WORK ORDER -> With the pictures removed, please write out every line below exactly as given.

--*--

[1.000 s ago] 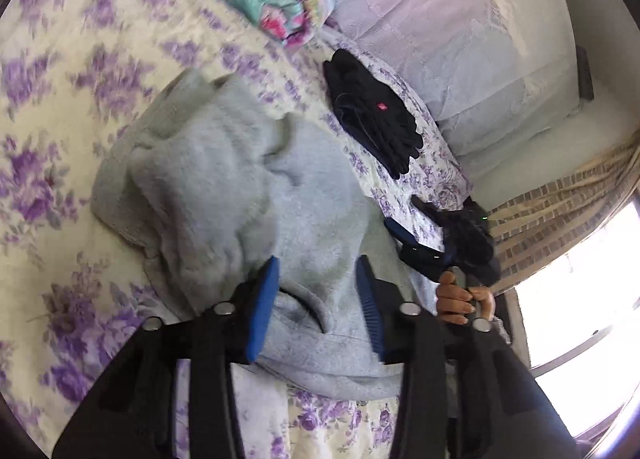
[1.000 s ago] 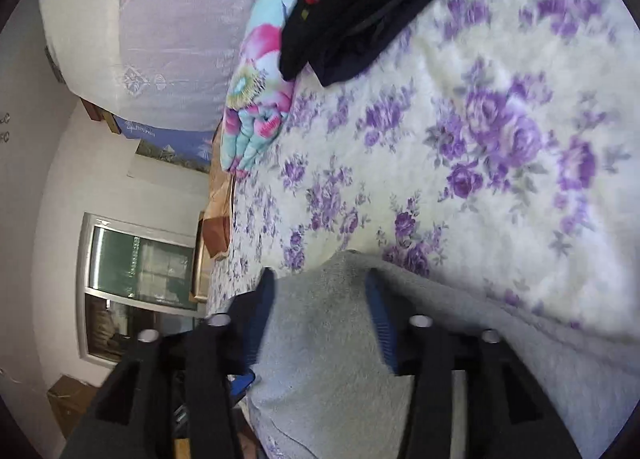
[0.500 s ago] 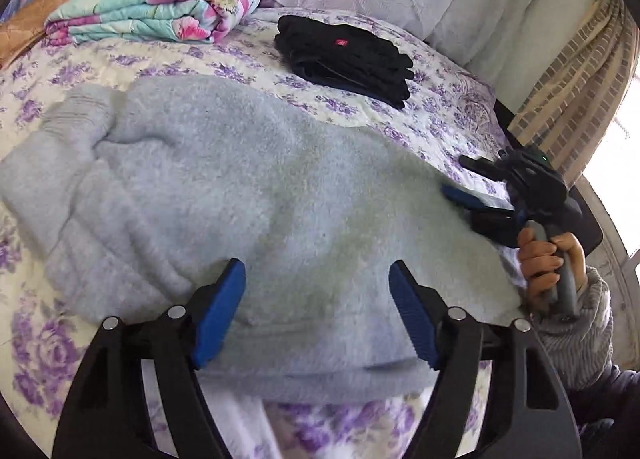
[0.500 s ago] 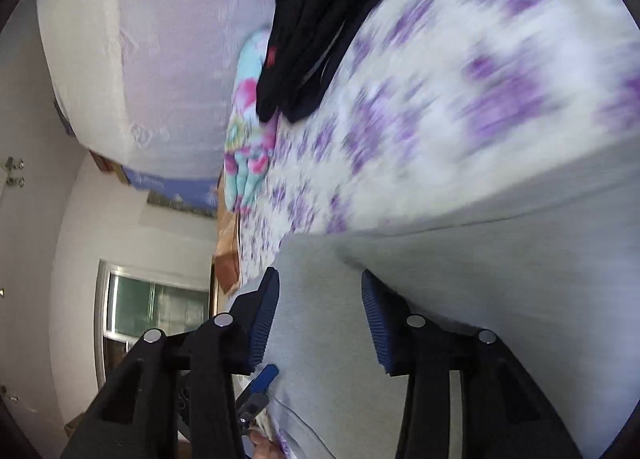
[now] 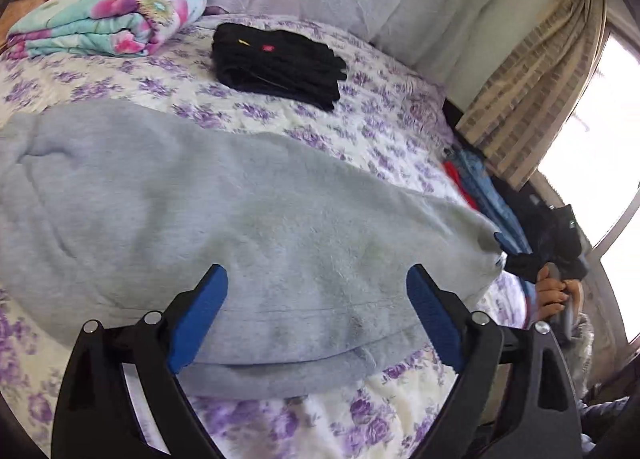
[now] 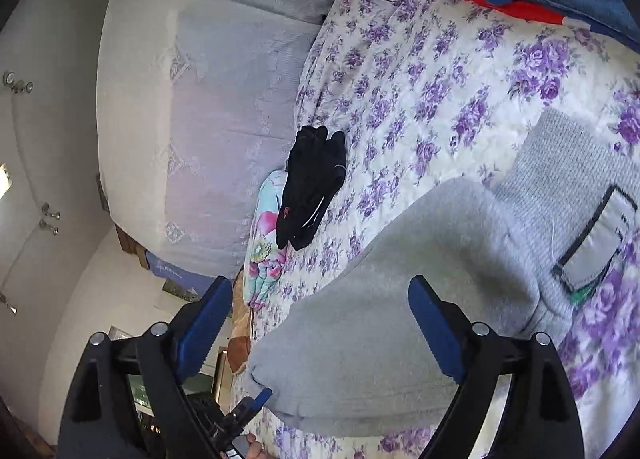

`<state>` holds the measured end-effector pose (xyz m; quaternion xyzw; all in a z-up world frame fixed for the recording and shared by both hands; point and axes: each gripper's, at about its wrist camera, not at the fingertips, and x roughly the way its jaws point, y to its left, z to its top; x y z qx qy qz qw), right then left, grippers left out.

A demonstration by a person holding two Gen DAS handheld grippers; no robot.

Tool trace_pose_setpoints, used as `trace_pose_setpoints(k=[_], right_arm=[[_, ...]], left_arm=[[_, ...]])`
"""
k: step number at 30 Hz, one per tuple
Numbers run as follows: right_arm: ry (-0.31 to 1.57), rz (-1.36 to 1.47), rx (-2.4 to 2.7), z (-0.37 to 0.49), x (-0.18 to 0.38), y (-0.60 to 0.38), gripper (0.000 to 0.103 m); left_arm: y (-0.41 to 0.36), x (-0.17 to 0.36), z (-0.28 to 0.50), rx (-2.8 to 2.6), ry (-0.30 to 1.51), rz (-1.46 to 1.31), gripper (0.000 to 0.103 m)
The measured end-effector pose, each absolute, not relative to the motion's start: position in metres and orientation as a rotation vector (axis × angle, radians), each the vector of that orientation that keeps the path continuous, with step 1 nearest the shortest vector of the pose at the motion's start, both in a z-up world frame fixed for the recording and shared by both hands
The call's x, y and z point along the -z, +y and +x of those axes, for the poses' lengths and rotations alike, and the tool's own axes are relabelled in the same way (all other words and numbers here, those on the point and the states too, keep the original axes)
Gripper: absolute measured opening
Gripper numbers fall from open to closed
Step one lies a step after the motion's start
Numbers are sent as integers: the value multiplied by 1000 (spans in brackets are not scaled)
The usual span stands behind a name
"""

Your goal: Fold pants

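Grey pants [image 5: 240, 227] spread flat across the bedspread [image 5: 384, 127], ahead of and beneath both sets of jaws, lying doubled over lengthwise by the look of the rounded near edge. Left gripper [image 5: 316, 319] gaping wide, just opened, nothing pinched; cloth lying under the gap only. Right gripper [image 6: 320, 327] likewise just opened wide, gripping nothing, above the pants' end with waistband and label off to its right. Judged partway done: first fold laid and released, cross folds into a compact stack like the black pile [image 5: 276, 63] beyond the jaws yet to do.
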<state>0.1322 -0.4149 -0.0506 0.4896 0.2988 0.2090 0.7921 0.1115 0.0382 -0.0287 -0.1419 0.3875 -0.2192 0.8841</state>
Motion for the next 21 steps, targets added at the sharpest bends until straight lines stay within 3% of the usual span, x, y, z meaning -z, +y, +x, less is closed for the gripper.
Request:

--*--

TASK ANSWER ->
[1.000 s ago] 
[1.000 s ago] 
[0.500 s ago] 
[0.500 s ago] 
[now] 
[now] 

`<state>` holds the measured end-effector pose (xyz m; quaternion xyzw; all in a z-up world frame fixed for the recording and shared by both hands; point and axes: each gripper's, at about its wrist camera, not at the fingertips, and x roughly the way its jaws point, y to its left, z to its top; x y z qx qy qz qw), right then left, grippers left out.

A demonstration by a person holding two Gen DAS handheld grippers; no robot.

Tool trace_pose_setpoints, used as `trace_pose_setpoints(k=[_], right_arm=[[_, ...]], left_arm=[[_, ...]])`
"""
k: step number at 30 Hz, one per tuple
Numbers run as follows: right_arm: ry (-0.31 to 1.57), rz (-1.36 to 1.47), rx (-2.4 to 2.7), z (-0.37 to 0.49), x (-0.18 to 0.38), y (-0.60 to 0.38), gripper (0.000 to 0.103 m); left_arm: y (-0.41 to 0.36), x (-0.17 to 0.36), z (-0.28 to 0.50), rx (-2.8 to 2.6), ry (-0.30 to 1.51), rz (-1.46 to 1.31), gripper (0.000 to 0.103 m)
The measured end-effector pose, each absolute, not relative to the motion's start: position in metres and orientation as a rotation vector (axis × angle, radians), each the vector of that orientation that keeps the path continuous, with step 1 nearest the shortest vector of the pose at the motion's start, both in a z-up world frame fixed for the recording and shared by both hands
The call's x, y and z point along the -z, +y and +x of those axes, for the poses' lengths and rotations alike, and the tool's own axes are relabelled in the same way (all other words and numbers here, those on the point and the states too, keep the original axes)
Gripper: absolute measured opening
Gripper numbers fall from open to closed
Step one lies a step after the motion's start
Numbers are sent as integers: the value multiplied by 1000 (spans in brackets are not scaled)
The usual span stands behind a name
"""

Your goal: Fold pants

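Grey pants [image 5: 240, 227] spread flat across the bedspread [image 5: 384, 127], ahead of and beneath both sets of jaws, lying doubled over lengthwise by the look of the rounded near edge. Left gripper [image 5: 316, 319] gaping wide, just opened, nothing pinched; cloth lying under the gap only. Right gripper [image 6: 320, 327] likewise just opened wide, gripping nothing, above the pants' end with waistband and label off to its right. Judged partway done: first fold laid and released, cross folds into a compact stack like the black pile [image 5: 276, 63] beyond the jaws yet to do.
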<state>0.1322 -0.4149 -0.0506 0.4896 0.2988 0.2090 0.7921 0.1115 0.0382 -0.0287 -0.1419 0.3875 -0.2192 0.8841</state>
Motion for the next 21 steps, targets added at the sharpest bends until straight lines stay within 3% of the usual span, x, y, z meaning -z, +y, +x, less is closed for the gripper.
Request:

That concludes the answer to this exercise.